Michèle Laframboise

Michèle Laframboise

Qui suis-je ?

Je suis une ex-savante folle devenue conteuse d’histoires. Je suis née un 14 juillet, fête des Français, mais à Londres, où mes parents étudiaient. Par la suite, j’ai vécu en français, d’abord au Québec, puis en Ontario où j’ai migré en 2003.

J’ai découvert la science-fiction très jeune, en lisant Les robots d’Isaac Asimov, trouvé dans la bibliothèque de mon père.

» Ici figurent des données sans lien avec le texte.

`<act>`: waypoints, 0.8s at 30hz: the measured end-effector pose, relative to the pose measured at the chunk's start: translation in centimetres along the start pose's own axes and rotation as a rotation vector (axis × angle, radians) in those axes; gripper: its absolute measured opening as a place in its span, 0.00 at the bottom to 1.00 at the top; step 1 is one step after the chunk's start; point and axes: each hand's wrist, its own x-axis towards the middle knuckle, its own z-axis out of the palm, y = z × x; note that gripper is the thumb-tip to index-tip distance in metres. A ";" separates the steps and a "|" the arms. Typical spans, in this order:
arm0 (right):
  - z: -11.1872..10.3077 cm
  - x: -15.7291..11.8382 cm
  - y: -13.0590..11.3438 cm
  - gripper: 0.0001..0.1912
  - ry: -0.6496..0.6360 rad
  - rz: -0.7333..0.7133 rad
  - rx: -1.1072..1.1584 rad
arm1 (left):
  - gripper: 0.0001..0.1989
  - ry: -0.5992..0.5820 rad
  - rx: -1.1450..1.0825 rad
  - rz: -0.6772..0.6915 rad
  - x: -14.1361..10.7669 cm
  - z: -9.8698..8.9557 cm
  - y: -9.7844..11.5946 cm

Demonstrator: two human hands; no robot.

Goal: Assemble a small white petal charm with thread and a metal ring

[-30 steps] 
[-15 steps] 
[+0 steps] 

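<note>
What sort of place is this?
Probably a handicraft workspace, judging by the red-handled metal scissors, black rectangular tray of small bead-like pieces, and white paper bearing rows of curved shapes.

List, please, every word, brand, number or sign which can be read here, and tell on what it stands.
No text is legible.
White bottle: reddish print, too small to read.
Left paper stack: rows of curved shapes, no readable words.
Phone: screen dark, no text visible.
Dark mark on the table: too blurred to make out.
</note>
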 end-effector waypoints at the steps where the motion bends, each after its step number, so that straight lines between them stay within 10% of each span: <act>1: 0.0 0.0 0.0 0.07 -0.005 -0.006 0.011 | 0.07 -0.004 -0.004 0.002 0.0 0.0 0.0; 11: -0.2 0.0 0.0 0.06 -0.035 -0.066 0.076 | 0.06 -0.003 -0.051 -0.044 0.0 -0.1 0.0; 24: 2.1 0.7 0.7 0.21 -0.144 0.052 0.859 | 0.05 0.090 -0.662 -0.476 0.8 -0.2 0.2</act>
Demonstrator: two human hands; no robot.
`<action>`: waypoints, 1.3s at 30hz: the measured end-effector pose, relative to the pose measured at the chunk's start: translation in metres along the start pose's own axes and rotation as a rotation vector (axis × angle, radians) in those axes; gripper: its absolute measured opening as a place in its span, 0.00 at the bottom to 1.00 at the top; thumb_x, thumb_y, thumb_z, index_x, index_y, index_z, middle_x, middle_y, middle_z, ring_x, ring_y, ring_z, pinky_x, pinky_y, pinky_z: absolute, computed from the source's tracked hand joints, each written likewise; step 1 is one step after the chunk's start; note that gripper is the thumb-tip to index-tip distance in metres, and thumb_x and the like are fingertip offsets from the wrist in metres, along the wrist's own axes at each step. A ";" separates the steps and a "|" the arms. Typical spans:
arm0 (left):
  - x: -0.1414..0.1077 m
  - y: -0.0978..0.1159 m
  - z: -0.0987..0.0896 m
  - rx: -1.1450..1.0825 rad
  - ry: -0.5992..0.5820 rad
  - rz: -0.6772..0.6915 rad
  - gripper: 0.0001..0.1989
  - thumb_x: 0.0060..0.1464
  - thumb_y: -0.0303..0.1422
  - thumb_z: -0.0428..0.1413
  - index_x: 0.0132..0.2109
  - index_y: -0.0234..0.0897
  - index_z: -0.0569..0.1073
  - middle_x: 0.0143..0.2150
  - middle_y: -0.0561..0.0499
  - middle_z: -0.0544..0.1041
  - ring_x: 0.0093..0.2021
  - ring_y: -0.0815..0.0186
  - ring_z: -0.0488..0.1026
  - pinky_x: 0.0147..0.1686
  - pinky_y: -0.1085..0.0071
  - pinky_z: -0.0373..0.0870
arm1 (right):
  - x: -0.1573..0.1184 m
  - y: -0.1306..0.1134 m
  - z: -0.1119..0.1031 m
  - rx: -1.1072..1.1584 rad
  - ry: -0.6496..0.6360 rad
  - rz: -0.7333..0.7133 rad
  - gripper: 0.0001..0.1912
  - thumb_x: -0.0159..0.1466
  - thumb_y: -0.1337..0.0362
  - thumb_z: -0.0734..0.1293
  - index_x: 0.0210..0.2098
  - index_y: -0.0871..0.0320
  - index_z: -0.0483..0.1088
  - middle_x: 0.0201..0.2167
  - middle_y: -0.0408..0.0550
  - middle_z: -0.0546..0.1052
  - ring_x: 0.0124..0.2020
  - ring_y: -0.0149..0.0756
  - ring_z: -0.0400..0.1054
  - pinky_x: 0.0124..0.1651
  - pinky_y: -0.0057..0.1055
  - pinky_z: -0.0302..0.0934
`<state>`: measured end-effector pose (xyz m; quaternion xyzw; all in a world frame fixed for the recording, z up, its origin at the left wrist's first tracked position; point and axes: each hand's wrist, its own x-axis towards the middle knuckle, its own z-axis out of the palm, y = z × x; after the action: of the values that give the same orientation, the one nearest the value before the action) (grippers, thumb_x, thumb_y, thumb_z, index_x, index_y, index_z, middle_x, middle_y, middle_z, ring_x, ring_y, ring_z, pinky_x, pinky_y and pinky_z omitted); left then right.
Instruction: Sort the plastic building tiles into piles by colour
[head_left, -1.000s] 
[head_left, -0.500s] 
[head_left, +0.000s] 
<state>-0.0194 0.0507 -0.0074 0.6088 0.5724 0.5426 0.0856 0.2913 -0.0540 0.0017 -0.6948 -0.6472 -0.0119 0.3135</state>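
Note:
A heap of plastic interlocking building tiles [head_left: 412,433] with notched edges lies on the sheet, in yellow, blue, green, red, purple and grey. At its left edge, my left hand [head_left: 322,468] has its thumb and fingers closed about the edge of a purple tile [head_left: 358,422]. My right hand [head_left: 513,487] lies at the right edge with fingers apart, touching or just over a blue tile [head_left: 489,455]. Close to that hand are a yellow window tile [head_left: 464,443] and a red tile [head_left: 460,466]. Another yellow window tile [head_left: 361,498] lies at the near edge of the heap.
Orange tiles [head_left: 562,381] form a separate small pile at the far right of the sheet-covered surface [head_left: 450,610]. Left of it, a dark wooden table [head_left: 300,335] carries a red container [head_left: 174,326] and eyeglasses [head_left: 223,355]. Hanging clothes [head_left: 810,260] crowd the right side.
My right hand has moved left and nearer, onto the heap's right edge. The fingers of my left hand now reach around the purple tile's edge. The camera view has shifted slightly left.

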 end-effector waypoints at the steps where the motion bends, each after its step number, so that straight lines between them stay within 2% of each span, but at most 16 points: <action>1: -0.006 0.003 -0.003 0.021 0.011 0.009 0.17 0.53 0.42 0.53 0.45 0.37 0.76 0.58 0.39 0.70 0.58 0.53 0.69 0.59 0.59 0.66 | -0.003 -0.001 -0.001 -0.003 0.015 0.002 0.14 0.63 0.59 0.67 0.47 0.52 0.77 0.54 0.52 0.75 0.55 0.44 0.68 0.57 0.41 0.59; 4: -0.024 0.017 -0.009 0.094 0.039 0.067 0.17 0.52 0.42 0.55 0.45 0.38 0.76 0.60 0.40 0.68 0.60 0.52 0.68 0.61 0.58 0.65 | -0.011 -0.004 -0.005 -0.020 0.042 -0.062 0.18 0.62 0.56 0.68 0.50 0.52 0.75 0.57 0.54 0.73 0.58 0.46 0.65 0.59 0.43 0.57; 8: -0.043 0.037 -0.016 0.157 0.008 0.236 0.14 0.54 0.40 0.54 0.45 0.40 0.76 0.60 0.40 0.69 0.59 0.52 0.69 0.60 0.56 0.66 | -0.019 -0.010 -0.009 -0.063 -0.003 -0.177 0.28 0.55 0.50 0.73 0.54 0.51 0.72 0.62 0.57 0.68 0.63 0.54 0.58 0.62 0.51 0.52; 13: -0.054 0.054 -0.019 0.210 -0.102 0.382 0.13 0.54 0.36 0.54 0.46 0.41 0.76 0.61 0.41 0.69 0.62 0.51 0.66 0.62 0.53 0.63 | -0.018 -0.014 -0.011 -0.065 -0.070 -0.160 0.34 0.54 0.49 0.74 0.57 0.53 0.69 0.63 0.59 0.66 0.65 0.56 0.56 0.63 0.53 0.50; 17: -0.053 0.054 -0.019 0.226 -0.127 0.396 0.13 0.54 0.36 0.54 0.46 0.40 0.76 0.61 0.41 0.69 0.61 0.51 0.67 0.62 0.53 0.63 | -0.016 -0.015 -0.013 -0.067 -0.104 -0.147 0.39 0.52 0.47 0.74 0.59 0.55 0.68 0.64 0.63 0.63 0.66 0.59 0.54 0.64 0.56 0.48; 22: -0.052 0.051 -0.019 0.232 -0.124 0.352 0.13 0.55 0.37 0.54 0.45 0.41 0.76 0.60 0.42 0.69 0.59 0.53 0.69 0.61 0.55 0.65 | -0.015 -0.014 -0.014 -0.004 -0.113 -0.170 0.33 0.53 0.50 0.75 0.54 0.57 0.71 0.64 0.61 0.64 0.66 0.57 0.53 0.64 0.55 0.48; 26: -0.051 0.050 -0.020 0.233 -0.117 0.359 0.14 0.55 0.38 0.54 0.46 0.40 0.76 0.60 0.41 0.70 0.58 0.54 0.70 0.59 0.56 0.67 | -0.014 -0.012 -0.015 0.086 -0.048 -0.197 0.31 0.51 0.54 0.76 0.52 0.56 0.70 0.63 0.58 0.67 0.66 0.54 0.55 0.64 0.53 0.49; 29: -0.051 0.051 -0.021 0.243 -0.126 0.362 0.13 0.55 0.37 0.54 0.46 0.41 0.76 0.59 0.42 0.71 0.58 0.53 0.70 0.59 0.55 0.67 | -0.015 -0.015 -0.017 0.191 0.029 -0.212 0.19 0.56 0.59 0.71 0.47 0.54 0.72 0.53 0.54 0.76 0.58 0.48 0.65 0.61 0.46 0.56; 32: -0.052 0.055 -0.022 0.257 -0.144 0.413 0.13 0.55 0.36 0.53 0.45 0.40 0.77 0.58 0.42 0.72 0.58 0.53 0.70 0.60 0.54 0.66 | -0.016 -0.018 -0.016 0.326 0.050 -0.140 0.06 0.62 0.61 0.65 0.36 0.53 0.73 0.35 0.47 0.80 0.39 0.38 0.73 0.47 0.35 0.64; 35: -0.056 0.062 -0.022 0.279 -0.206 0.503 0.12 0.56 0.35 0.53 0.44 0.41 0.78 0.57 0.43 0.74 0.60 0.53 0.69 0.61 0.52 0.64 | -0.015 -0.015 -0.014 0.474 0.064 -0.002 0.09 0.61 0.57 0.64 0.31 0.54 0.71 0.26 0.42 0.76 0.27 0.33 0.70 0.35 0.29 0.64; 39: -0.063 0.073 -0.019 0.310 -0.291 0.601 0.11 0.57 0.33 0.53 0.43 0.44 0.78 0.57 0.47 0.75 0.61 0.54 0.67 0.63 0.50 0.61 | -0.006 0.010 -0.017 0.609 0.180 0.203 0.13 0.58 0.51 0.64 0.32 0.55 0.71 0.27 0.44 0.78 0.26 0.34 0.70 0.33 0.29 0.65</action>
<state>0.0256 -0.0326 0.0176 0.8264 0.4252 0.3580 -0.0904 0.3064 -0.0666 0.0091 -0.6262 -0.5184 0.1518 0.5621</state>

J’ai toujours aimé les sciences, j’ai étudié la géographie parce que j’aime la nature et le génie civil pour la protéger. J’étais cependant du genre « savante distraite » ; j’ai un jour inondé par accident un laboratoire à l’École Polytechnique (il a été reconstruit depuis).

Mon esprit fantaisiste m’a évité d’obtenir des emplois « sérieux », bien assise dans un bureau. À la place, j’ai eu une suite de petits boulots précaires et parfois dangereux. Je me souviens toujours des journées de douze heures, pendant les enquêtes de circulation, où des 18-roues me frôlaient le dos sur une petite route. Lors de ces études de terrain, j’ai aussi porté sur mon dos un lourd appareil GPS sophistiqué duquel émergeaient deux antennes avec une petite soucoupe volante… Ce qui a suscité beaucoup de questions des adultes : « Tu cherches-tu des Martiens ? » … et des enfants : « Tu cherches un trésor ? ».

Le trésor, j’ai fini par le trouver : ce sont mes histoires, et tous mes lecteurs !

Publication au sein de la collection 14/18

Le projet Ithuriel, 2012

Rencontre avec Michèle Laframboise

 5 questions à Michèle Laframboise

  1. Des auteurs que vous admirez ?
    Jean-Louis Trudel (pour toute son œuvre).
    Esther Rochon (pour son œuvre).
  2. Votre sport préféré ?
    J’aime le soccer mais je n’y excelle pas. Je pratique avidement la course à pied dans des demi-marathons.
  3. Le métier que vous vouliez exercer lorsque vous étiez adolescente ?
    Écologiste sur le terrain – ce que j’ai réalisé par la suite.
  4. Ce qui vous énervait lorsque vous étiez adolescente ?
    Les injustices et la pauvreté. Plus près de mon quotidien : la mode et le double standard d’habillement filles-garçons (c’était acceptable pour un « gars » d’être plus négligé… mais pas pour une fille !).
  5. Ce que vous aimez dans l’écriture ?
    La création d’un univers qui se révèle lentement, comme une plaque photographique exposée (ancienne technologie). Écrire est une plongée en eau profonde qui demande du temps.

Un conseil pour un jeune qui souhaite devenir écrivain ?

Observe le monde, va vers les autres, écoute-les. Persévère. Ne t’enferme pas dans ta tour d’ivoire en attendant l’inspiration.

Quelques anecdotes au sujet du Projet Ithuriel

« Lara est d’abord apparue… en projet de bande dessinée ! J’ai dessiné 22 pages avant de me rendre compte que c’était gourmand en temps ! J’ai commencé à écrire la première version du roman en me disant  ʺBof, ce sera plus facile de l’écrire que de le dessiner !ʺ ».

« Le passé de manifestant d’Antoine est en fait le mien, sauf que je n’ai jamais souffert de brutalité.  (…) Plusieurs des opinions d’Antoine reflètent les miennes ».

« J’ai lu un poème en public le 15 octobre 2011, sur le site des Indignés de Bay Street, à Toronto. Les trois lignes en exergue du roman sont de moi ! Le poème s’intitule La main invisible ».

« Le nom de Lara vient bien sûr du roman Le docteur Jivago par Boris Pasternak. Pour la génération de Stephan, il se peut que ce soit davantage Lara Croft, un personnage totalement à l’opposé de la petite Lara ».